English language learners enter schools at different levels of English proficiency. Some students can master English quickly, while others need more time. While students are developing these English skills, however, they need to simultaneously develop academic skills so as to not fall behind. In some schools, programs for English language learners use the “pull-out” model to support students as they work on their language and academic skills.
In the pull-out model, a teacher is assigned to pull students out of their classes for a period of time each day to give them English language instruction and support in small groups. The amount of time and frequency of the pull-out groups depend on the availability of the teacher as well as the language needs of the students. Students with lower English proficiency may need to meet every day, while other students do well with just a few meetings a week.

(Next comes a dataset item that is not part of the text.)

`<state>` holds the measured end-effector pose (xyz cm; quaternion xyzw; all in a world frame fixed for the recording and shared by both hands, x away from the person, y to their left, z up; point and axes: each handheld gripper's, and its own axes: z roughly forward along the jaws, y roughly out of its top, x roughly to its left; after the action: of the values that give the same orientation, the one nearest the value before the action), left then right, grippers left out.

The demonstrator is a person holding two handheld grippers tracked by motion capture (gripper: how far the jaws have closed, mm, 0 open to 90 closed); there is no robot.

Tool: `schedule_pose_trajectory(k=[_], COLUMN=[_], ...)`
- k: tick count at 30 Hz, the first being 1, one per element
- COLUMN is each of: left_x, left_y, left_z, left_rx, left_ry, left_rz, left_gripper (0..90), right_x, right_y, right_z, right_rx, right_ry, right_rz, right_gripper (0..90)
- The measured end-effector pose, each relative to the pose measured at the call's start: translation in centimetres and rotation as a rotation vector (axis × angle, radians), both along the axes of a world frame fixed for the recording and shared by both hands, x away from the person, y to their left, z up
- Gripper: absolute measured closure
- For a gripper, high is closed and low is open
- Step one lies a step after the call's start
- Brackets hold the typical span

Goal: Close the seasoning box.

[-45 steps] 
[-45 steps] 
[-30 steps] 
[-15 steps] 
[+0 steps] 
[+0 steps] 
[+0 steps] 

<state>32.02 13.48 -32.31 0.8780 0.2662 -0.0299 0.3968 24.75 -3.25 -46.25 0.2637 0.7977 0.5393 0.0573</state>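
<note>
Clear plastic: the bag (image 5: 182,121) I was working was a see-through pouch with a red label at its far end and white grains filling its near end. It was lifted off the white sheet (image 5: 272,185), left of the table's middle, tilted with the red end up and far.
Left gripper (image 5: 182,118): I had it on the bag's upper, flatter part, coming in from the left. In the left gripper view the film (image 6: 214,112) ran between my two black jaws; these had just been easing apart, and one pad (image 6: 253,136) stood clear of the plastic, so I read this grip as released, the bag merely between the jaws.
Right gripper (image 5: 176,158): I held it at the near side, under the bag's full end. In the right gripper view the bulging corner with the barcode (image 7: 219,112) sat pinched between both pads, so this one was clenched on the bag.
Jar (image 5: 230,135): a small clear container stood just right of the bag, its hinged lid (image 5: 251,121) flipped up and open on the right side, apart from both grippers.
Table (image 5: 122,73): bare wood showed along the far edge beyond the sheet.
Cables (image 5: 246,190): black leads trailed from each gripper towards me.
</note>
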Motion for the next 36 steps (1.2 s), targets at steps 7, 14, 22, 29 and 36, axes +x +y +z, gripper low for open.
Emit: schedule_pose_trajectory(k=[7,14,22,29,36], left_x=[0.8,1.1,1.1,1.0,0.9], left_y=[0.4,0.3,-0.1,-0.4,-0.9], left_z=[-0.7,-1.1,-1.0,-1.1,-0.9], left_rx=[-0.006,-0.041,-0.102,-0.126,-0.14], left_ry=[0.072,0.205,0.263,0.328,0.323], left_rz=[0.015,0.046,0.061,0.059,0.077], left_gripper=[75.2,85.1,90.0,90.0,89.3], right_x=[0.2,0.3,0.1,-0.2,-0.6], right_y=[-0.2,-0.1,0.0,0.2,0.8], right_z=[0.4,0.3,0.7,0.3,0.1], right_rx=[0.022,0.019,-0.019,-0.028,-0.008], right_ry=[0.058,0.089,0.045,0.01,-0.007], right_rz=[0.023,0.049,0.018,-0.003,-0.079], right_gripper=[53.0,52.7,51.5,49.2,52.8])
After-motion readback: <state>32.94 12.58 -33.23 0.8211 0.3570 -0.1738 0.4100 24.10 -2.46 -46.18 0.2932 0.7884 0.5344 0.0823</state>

With a pull-out program, schools must be mindful that students are not missing too much content area instruction during the time they are pulled out of class to work on their language skills. That’s where literacy and content programs like Vista’s Connect and Bridges come in. These programs focus on academic literacy and language for the development of reading and writing skills necessary for the students’ proficiency level and grade level. They include authentic literature, plus readings that are rich with content-area vocabulary related to science, social studies, math, and language arts, as well as music, art, and other enrichment courses. Engaging lessons and activities make learning enjoyable and meaningful for students. In addition, these programs include multimedia resources for students to use to practice English and skills at school or at home.
Teachers can use Connect for elementary students or Bridges for middle schoolers in a pull-out fashion because the content is aligned with standards that student are taught in the mainstream classroom. Pull-out teachers can collaborate with classroom teachers to find out which topics are being taught in all content areas and use the components of these progams to reinforce those topics and vocabulary while students develop English proficiency. In this way, students are less likely to fall behind academically while they continue to build the necessary English skills needed to transfer full time into a mainstream class.